The boutiques stock upscale Scandinavian designers like Georg Jensen silver jewelry, designer knits by Oleana and sweaters by Dale of Norway.

The all-veranda accommodations start at a generous 270 square feet plus 46-square-foot veranda and range up to Explorer Suites of more than 757 square feet plus verandas of 167 to 490 square feet.

Rooms provide lots of storage, large flat-screen televisions, movies on demand, bathrobes and slippers, safes, hair dryers, spacious showers (only the suites have tubs) and 24-hour room service. All but entry-level rooms have stocked mini-bars (some with alcohol and snacks), coffeemakers, binoculars and a cashmere throw.

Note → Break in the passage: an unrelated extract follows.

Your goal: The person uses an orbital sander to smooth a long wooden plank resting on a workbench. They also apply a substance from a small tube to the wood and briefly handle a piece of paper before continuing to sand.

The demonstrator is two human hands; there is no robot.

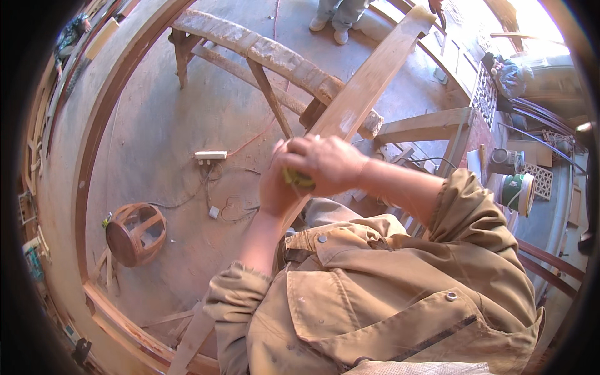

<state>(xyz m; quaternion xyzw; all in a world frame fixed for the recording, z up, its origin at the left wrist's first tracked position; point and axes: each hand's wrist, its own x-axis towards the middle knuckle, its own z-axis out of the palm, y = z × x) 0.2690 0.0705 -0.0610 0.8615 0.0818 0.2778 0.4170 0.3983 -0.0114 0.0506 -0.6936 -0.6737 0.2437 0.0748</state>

On the long desk, a pop-up section reveals a vanity mirror.

A lot of thought went into the details, even the waste baskets. They are square. This means trash is more likely to make its mark than a round container, Hagen said. The toiletries are in large bottles with easy-to-read names and have tops that open easily in the shower.

At least a dozen elements ship-wide were carried over from Viking's river vessels. On Viking Star, too, are the discrete reading lamps embedded in the beds' headboards. The cutlery is Hepp from Germany, the linen is Portuguese and the bedding is by Germany's Müldorfer.

Many elements boost fuel efficiency. The most obvious is an extra-large ducktail, which lengthens the waterline of the ship, making it move through the water more efficiently. This and hydrodynamic hull design, optimized propellers and other features resulted in 13% to 14% greater efficiency than originally envisioned.

Viking Star also has scrubbers that can function in open or closed loop.  

Hagen often compares his new ship to the upscale R-class fleet, built between 1998 and 2000. Versus Oceania Cruises' 15-year-old Nautica, Viking Star is 17,500gt larger yet less costly to operate, he maintained.

Viking can spend more time in port, because 'we have a very fuel-efficient vessel.'

Hagen claimed a $2,005 difference in the fares between similar August 2016 itineraries and said his cruises include more—excursions, transfers, Wi-Fi and beer, wine and soft drinks.

As Viking has differentiated itself on the rivers, it's stressing value and enrichment on the oceans, too.

On a recent cruise passengers seemed enthusiastic about Viking Star overall, apart from the spotty Wi-Fi. And while dinner reservations at Manfredi's were in short supply due to its popularity, The Chef's Table got mixed reviews.

In a pleasant twist, some who had been on board for back-to-back cruises eagerly pointed out their favorite details to newcomers. A daily spa-goer cited nifty features like a centrifuge to dry swimsuits and the fact that in the self-service laundries, even the detergent is free.

'The homemade ice cream is the best,' said another woman, who was cruising for 50 days.